> **Information supplied**
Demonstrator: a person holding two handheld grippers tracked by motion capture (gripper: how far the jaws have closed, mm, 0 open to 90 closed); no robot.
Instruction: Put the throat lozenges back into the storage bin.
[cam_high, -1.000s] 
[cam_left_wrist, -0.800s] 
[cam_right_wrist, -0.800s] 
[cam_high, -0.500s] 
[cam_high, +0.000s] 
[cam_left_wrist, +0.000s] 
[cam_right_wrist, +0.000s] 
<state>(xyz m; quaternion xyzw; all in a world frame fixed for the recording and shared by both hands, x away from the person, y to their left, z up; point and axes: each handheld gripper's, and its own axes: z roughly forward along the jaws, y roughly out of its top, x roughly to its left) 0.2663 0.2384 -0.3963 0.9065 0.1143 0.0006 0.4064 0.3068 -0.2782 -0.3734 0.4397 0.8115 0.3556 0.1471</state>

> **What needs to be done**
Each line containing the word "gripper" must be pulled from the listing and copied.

> **Task response**
Demonstrator: a person holding two handheld grippers tracked by motion capture (gripper: how far the jaws have closed, mm, 0 open to 90 closed); no robot.
<state>(xyz m; quaternion xyzw; all in a world frame fixed for the recording and shared by both hands, x away from the person, y to their left, z up; point and axes: each handheld gripper's, and its own axes: z roughly forward along the jaws, y roughly out of its top, x roughly to its left) 0.2663 0.2384 -0.3963 0.9065 0.1143 0.0006 0.4064 0.3068 -0.2782 -0.3734 0.4397 0.8115 0.3556 0.1471</state>

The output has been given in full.